O primeiro presidente da América, George Washington, proferiu a mais curta alocução inaugural. O discurso de 1793 consistiu em 135 palavras. O discurso de tomada de posse de William Henry Harrison em 1841 foi o mais longo, com 8.455 palavras. Também se tornou trágico.

Harrison foi o homem mais velho alguma vez eleito presidente na altura. Para provar que era vigoroso e à altura do cargo, o homem de 68 anos fez o longo discurso, que demorou bem mais de uma hora, apesar das temperaturas geladas. Ele adoeceu nessa noite e morreu um mês mais tarde.

Continua a ser o presidente dos EUA com o mandato mais curto da história.

Extravaganzas simbólicas

O simbolismo pode ser uma grande parte do Dia da Inauguração.

Em 1809, enquanto a jovem república ainda estava a desenvolver a sua identidade nacional, James Madison certificou-se de que todo o seu traje inaugural, até às suas meias de seda, era feito na América. Os desfiles inaugurais de Dwight D. Eisenhower de 1953 e 1957 mostraram o poder militar da América, colocando tanques, soldados e mísseis em exposição.

Os tanques passam no desfile inaugural de revisão do estande do Presidente Dwight D. Eisenhower no dia 21 de Janeiro de 1957 em Washington. (Biblioteca Eisenhower)
Os tanques passam no desfile inaugural de revisão do Presidente Dwight D. Eisenhower em 21 de Janeiro de 1957 em Washington. (Biblioteca Eisenhower)


“Em 1865, (Abraham) Lincoln, na segunda inauguração, convidou os afro-americanos a participar pela primeira vez no desfile inaugural”, diz Shogan. “Em 1917, a segunda inauguração de Woodrow Wilson, as mulheres participaram no desfile inaugural pela primeira vez”.

As inaugurações passaram de assuntos simples a extravaganzas.

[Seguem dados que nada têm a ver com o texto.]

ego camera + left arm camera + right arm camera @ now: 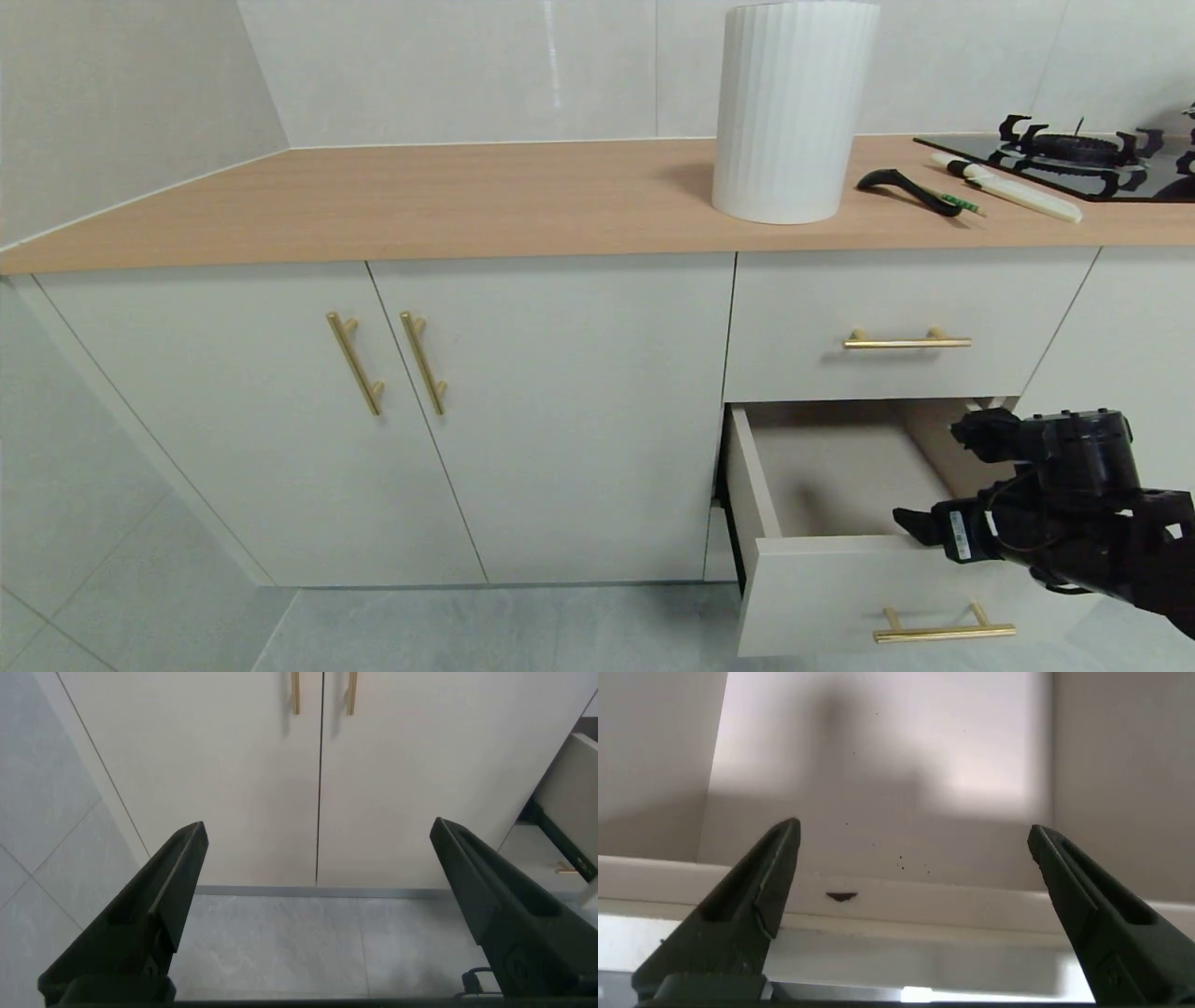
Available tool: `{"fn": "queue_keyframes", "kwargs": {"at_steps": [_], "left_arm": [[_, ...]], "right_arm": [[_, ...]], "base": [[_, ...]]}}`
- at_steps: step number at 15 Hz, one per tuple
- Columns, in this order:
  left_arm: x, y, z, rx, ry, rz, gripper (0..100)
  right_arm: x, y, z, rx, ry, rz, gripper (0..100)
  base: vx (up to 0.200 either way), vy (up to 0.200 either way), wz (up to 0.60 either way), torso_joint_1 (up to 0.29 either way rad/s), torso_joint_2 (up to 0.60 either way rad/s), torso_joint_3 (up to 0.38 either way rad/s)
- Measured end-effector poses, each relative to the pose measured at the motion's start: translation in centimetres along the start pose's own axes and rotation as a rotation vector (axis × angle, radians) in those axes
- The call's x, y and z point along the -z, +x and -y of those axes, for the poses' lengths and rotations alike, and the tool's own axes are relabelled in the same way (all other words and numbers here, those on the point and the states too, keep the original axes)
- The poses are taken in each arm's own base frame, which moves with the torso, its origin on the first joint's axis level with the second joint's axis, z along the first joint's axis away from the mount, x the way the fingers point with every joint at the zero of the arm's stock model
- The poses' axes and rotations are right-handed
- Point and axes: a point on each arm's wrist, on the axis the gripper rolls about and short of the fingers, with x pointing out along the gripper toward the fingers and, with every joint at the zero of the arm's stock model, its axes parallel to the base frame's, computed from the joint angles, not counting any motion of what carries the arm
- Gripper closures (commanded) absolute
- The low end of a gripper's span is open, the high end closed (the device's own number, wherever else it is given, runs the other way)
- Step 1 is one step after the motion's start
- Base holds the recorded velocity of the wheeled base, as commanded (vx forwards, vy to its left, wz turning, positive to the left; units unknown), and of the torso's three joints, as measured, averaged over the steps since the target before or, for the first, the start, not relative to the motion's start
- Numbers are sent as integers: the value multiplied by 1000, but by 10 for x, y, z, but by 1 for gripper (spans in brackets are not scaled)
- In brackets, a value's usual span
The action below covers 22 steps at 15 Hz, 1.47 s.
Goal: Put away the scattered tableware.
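**Lower drawer open, tableware on the counter**

Far left: the double cabinet doors (pixel 280 420) are closed, their gold bar handles side by side at the seam. The left gripper (pixel 318 833) sits low in front of these doors above the floor tiles, fingers spread wide, nothing between them.

Centre-right on the wooden counter (pixel 420 201): a tall white ribbed canister (pixel 789 112), upright. Just beside it to the right lies a black spoon (pixel 901 182), with a thin green-handled piece (pixel 962 203) touching or crossing its end; which, I cannot tell. Next along is a long pale utensil (pixel 1013 191), lying at the edge of the black hob (pixel 1074 159).

Below: the upper drawer (pixel 906 327) is closed and the lower drawer (pixel 761 485) is pulled out. The right gripper (pixel 926 473) hangs over its front right corner, fingers wide apart, holding nothing. A small dark speck (pixel 841 896) lies on the drawer floor.
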Motion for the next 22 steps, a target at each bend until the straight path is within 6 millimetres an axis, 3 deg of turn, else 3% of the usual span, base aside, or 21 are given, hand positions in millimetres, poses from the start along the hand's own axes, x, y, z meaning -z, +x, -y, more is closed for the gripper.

Em 1801, Thomas Jefferson caminhou para o seu juramento no Capitólio dos EUA, fez o seu discurso inaugural e regressou à sua pensão. Hoje, um pesado destacamento de segurança acompanha a limusina presidencial até à tomada de posse, que é vigiada por milhões, tanto pessoalmente como electronicamente. A cerimónia é seguida de um desfile que celebra todos os 50 estados e que pode durar horas. Várias bolas ao fim da tarde completam o dia.

O nascimento da televisão desempenhou um papel importante para tornar os visuais inaugurais mais importantes, mas o mesmo aconteceu com o peso crescente do trabalho.

“A presidência tornou-se, ao longo dos séculos – e em particular desde a I e II Guerra Mundial – um trabalho muito maior”, diz Dallek. “E as expectativas tornaram-se, como disse um historiador, realmente a presidência impossível”. … À medida que os deveres e responsabilidades do presidente têm crescido, penso que temos visto as inaugurações assumirem uma atmosfera maior do que a vida com as festas e os desfiles”.

Enquanto a pandemia irá reduzir muitas das habituais actividades inaugurais deste ano, a COVID-19 não irá impedir a nação de celebrar a resiliência duradoura da América.